_What to produce:_
Your answer should consist of each line below that includes the word "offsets".

<<<<

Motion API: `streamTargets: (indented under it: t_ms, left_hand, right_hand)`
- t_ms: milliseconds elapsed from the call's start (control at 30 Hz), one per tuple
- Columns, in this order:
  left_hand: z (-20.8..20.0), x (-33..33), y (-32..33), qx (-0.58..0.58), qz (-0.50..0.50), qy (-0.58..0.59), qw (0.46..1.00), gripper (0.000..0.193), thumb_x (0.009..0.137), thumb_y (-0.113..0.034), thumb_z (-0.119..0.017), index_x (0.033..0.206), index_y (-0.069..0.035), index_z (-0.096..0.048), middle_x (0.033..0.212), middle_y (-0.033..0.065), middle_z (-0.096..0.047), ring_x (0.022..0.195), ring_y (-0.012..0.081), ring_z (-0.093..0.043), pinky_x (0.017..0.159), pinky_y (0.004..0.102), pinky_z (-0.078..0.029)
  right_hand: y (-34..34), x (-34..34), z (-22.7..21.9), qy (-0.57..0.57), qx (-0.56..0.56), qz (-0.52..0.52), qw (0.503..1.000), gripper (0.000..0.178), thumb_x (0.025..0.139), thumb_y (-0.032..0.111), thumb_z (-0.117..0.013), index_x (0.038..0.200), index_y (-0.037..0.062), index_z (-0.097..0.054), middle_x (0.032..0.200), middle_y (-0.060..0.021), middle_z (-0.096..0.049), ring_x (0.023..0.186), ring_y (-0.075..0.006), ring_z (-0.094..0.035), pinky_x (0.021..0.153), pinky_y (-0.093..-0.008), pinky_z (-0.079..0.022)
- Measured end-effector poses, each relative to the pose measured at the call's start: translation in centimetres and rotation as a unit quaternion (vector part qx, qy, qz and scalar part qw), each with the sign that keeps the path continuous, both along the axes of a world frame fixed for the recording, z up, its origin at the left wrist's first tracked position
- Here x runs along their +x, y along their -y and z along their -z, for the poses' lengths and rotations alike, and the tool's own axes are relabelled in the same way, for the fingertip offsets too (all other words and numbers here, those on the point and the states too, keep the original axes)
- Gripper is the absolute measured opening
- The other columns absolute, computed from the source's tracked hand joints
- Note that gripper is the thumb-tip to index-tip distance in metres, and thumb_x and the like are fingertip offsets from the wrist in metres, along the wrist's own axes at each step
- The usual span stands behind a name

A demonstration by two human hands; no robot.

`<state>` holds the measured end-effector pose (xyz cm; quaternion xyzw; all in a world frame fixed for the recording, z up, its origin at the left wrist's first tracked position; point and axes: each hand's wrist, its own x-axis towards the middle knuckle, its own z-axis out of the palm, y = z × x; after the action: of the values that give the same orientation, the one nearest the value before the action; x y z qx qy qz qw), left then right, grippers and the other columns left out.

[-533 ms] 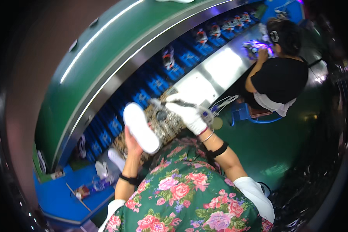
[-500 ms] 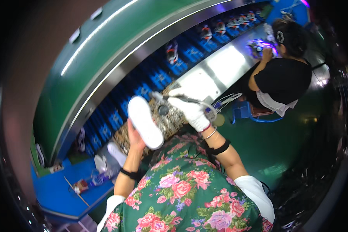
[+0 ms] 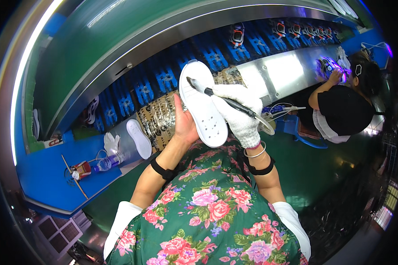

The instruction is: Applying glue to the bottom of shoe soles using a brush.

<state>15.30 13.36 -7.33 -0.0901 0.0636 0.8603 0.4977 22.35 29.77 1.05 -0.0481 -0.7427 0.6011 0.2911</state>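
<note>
My bare left hand [image 3: 185, 125] grips a white shoe sole [image 3: 204, 106] by its left side and holds it up in front of me. Small dark holes dot the sole's near end, and short lines cross its far part. A white knitted glove covers my right hand [image 3: 239, 110], which is closed around a brush [image 3: 202, 86] with a black handle. The brush's dark tip lies over the far part of the sole and seems to touch it. From the handle's rear end a pale tube [image 3: 266, 124] runs off.
A second white sole [image 3: 138, 139] lies to the left, beside a taped cardboard surface [image 3: 157, 115]. A blue table [image 3: 44, 176] holds a plastic bottle [image 3: 105, 164] and a stick. Shoes ride a blue-slatted conveyor [image 3: 166, 78] ahead. At right a seated co-worker [image 3: 342, 104] handles a shoe.
The sole has risen and moved right relative to my body. The brush has come from beside the sole to over its far part. The whole view has shifted and turned.
</note>
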Motion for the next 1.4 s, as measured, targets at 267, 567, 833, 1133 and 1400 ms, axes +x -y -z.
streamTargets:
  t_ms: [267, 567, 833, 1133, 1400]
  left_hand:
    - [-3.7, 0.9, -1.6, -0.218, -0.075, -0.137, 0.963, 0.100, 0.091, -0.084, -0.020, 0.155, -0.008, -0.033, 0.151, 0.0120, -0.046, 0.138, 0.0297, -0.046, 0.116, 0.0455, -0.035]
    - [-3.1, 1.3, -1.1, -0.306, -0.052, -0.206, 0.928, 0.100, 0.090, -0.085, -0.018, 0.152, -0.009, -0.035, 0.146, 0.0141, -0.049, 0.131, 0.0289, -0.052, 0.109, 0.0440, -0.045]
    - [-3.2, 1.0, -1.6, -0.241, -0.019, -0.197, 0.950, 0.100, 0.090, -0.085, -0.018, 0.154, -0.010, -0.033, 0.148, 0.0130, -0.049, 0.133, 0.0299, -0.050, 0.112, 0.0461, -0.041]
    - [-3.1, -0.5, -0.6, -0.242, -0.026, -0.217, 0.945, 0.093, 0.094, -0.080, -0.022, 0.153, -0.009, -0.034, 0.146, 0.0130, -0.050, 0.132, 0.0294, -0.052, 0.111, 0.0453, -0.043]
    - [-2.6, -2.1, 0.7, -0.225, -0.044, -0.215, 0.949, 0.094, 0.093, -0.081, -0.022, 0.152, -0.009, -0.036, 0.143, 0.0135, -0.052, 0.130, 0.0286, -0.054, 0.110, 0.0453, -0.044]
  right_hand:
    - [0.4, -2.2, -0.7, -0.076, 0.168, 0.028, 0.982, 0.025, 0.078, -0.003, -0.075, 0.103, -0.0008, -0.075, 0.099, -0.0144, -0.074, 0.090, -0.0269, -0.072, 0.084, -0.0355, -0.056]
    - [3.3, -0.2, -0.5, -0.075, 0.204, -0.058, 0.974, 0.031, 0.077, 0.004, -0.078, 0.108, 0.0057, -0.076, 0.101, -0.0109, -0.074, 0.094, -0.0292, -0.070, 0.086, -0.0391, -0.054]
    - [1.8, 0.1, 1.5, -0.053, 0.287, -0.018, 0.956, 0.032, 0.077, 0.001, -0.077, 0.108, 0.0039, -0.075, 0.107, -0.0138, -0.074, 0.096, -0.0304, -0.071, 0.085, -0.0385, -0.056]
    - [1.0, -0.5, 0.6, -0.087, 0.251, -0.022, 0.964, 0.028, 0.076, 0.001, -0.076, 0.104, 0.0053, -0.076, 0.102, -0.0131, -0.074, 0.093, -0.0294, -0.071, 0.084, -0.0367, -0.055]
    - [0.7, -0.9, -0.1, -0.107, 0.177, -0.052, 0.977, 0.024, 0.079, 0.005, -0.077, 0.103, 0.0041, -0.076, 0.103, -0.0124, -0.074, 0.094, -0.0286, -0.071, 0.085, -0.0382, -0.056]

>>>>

_Reply to the exercise:_
- Here x runs along their +x, y along their -y and z along their -z, for the poses' lengths and rotations alike, and the tool's own axes are relabelled in the same way, for the fingertip offsets too (all other words and numbers here, those on the point and the states too, keep the original axes)
- Note that gripper is the thumb-tip to index-tip distance in metres, and thumb_x and the like are fingertip offsets from the wrist in metres, along the wrist's own axes at each step

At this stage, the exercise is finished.